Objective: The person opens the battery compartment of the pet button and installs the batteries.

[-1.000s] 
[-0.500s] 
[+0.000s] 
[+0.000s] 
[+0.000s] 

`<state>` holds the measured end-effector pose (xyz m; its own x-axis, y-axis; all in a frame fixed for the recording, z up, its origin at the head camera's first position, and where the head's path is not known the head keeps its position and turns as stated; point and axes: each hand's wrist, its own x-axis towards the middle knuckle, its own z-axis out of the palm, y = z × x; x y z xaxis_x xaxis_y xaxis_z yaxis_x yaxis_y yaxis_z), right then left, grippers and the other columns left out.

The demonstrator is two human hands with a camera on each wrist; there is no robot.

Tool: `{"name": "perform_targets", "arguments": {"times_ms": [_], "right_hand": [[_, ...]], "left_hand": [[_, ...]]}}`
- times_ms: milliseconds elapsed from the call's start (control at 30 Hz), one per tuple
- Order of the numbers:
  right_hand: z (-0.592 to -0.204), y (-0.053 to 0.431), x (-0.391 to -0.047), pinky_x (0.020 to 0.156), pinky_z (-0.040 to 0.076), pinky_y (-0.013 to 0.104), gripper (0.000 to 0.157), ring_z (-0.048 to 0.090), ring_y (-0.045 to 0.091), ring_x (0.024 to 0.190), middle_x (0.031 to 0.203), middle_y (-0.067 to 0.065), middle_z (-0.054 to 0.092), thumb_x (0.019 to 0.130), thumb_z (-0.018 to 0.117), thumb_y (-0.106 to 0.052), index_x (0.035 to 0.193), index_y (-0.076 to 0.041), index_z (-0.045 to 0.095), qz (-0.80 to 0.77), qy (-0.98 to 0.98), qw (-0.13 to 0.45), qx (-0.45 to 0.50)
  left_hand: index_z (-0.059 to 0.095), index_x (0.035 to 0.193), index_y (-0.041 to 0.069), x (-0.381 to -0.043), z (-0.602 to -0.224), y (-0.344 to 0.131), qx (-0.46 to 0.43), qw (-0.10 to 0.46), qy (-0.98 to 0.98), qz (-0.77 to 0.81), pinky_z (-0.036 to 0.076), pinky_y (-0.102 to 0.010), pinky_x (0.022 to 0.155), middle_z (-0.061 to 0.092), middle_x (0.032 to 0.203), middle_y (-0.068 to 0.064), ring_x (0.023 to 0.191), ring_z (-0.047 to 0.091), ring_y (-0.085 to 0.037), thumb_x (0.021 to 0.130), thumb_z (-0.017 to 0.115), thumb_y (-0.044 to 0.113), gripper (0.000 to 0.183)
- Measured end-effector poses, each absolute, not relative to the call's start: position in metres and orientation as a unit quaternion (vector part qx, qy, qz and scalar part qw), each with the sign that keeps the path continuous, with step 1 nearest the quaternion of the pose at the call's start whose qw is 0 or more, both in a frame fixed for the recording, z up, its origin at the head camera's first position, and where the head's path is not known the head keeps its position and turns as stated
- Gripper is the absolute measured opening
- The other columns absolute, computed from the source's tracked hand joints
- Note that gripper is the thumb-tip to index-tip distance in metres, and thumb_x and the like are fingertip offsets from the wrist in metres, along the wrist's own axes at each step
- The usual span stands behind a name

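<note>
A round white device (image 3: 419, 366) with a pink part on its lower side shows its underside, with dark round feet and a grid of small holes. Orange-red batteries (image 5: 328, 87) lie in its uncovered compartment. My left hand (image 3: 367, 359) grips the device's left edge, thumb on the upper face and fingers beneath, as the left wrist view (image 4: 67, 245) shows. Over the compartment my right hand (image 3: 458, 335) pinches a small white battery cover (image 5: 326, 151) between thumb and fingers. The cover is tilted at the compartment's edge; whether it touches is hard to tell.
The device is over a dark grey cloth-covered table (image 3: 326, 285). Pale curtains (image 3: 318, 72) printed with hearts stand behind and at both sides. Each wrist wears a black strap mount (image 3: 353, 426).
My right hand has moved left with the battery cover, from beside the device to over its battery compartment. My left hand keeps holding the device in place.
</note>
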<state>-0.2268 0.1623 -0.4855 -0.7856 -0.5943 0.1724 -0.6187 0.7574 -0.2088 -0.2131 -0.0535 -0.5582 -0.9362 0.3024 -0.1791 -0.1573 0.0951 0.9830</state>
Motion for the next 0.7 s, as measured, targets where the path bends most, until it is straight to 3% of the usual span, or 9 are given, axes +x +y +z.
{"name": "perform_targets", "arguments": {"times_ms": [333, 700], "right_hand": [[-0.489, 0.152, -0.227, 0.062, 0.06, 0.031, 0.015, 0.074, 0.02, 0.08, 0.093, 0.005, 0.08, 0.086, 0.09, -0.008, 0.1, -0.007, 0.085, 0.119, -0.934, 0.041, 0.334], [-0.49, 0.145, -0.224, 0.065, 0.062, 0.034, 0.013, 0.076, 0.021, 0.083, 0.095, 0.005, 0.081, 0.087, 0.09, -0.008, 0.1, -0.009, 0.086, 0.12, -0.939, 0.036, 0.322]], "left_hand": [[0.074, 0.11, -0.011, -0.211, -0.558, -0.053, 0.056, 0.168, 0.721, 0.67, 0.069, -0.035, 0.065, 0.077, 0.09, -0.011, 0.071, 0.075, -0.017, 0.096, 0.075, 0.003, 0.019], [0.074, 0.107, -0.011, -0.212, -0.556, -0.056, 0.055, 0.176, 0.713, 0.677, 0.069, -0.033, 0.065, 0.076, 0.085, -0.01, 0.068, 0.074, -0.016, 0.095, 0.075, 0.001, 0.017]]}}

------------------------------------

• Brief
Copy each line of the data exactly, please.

• Result of the task
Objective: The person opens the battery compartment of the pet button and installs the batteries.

[-1.000s] 
[-0.500s] 
[+0.000s] 
[+0.000s] 
[+0.000s] 

`<state>` holds the measured end-effector pose (xyz m; its own x-axis, y-axis; all in a frame fixed for the recording, z up, its origin at the head camera's first position, and where the head's path is not known the head keeps its position and turns as stated; point and axes: each hand's wrist, its own x-axis towards the middle knuckle, its own z-axis out of the palm, y = z × x; x y z xaxis_x xaxis_y xaxis_z yaxis_x yaxis_y yaxis_z), right then left, grippers and the other columns left out.

The demonstrator is two human hands with a camera on each wrist; there is no robot.

Tool: `{"name": "perform_targets", "arguments": {"times_ms": [_], "right_hand": [[_, ...]], "left_hand": [[_, ...]]}}`
- times_ms: milliseconds elapsed from the call's start (control at 30 Hz), one per tuple
- Order of the numbers:
  right_hand: z (-0.592 to -0.204), y (-0.053 to 0.431), x (-0.391 to -0.047), pinky_x (0.020 to 0.156), pinky_z (-0.040 to 0.076), pinky_y (-0.013 to 0.104), gripper (0.000 to 0.157), ring_z (-0.048 to 0.090), ring_y (-0.045 to 0.091), ring_x (0.024 to 0.190), middle_x (0.031 to 0.203), middle_y (-0.067 to 0.065), middle_z (-0.054 to 0.092), thumb_x (0.019 to 0.130), thumb_z (-0.018 to 0.117), thumb_y (-0.106 to 0.052), index_x (0.035 to 0.193), index_y (-0.076 to 0.041), index_z (-0.045 to 0.095), qz (-0.80 to 0.77), qy (-0.98 to 0.98), qw (-0.13 to 0.45), qx (-0.45 to 0.50)
  left_hand: index_z (-0.059 to 0.095), index_x (0.035 to 0.193), index_y (-0.041 to 0.069), x (-0.381 to -0.043), z (-0.602 to -0.224), y (-0.344 to 0.131), qx (-0.46 to 0.43), qw (-0.10 to 0.46), qy (-0.98 to 0.98), qz (-0.77 to 0.81), pinky_z (-0.036 to 0.076), pinky_y (-0.102 to 0.010), pinky_x (0.022 to 0.155), middle_z (-0.061 to 0.092), middle_x (0.032 to 0.203), middle_y (-0.068 to 0.064), ring_x (0.023 to 0.191), ring_z (-0.047 to 0.091), ring_y (-0.085 to 0.037), thumb_x (0.021 to 0.130), thumb_z (-0.017 to 0.115), thumb_y (-0.044 to 0.113), gripper (0.000 to 0.183)
- Measured end-effector poses, each absolute, not relative to the call's start: position in metres and orientation as a unit quaternion (vector part qx, qy, qz and scalar part qw), each with the sign that keeps the path continuous, with step 1 nearest the quaternion of the pose at the call's start whose qw is 0 or more, both in a frame fixed for the recording, z up, its origin at the head camera's first position, and where the head's path is not known the head keeps its position and turns as stated
- Gripper is the absolute measured opening
- The other columns absolute, computed from the source's tracked hand joints
- Note that gripper is the thumb-tip to index-tip distance in metres, and thumb_x and the like are fingertip offsets from the wrist in metres, along the wrist's own axes at each step
- The usual span stands behind a name

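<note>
A round white device (image 3: 419, 366) with a pink part on its lower side shows its underside, with dark round feet and a grid of small holes. Orange-red batteries (image 5: 328, 87) lie in its uncovered compartment. My left hand (image 3: 367, 359) grips the device's left edge, thumb on the upper face and fingers beneath, as the left wrist view (image 4: 67, 245) shows. Over the compartment my right hand (image 3: 458, 335) pinches a small white battery cover (image 5: 326, 151) between thumb and fingers. The cover is tilted at the compartment's edge; whether it touches is hard to tell.
The device is over a dark grey cloth-covered table (image 3: 326, 285). Pale curtains (image 3: 318, 72) printed with hearts stand behind and at both sides. Each wrist wears a black strap mount (image 3: 353, 426).
My right hand has moved left with the battery cover, from beside the device to over its battery compartment. My left hand keeps holding the device in place.
</note>
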<state>-0.2268 0.1623 -0.4855 -0.7856 -0.5943 0.1724 -0.6187 0.7574 -0.2088 -0.2131 -0.0535 -0.5582 -0.9362 0.3024 -0.1791 -0.1573 0.0951 0.9830</state>
Motion for the next 0.7 s, as measured, targets where the path bends most, until it is straight to 3% of the usual span, or 9 are given, axes +x +y +z.
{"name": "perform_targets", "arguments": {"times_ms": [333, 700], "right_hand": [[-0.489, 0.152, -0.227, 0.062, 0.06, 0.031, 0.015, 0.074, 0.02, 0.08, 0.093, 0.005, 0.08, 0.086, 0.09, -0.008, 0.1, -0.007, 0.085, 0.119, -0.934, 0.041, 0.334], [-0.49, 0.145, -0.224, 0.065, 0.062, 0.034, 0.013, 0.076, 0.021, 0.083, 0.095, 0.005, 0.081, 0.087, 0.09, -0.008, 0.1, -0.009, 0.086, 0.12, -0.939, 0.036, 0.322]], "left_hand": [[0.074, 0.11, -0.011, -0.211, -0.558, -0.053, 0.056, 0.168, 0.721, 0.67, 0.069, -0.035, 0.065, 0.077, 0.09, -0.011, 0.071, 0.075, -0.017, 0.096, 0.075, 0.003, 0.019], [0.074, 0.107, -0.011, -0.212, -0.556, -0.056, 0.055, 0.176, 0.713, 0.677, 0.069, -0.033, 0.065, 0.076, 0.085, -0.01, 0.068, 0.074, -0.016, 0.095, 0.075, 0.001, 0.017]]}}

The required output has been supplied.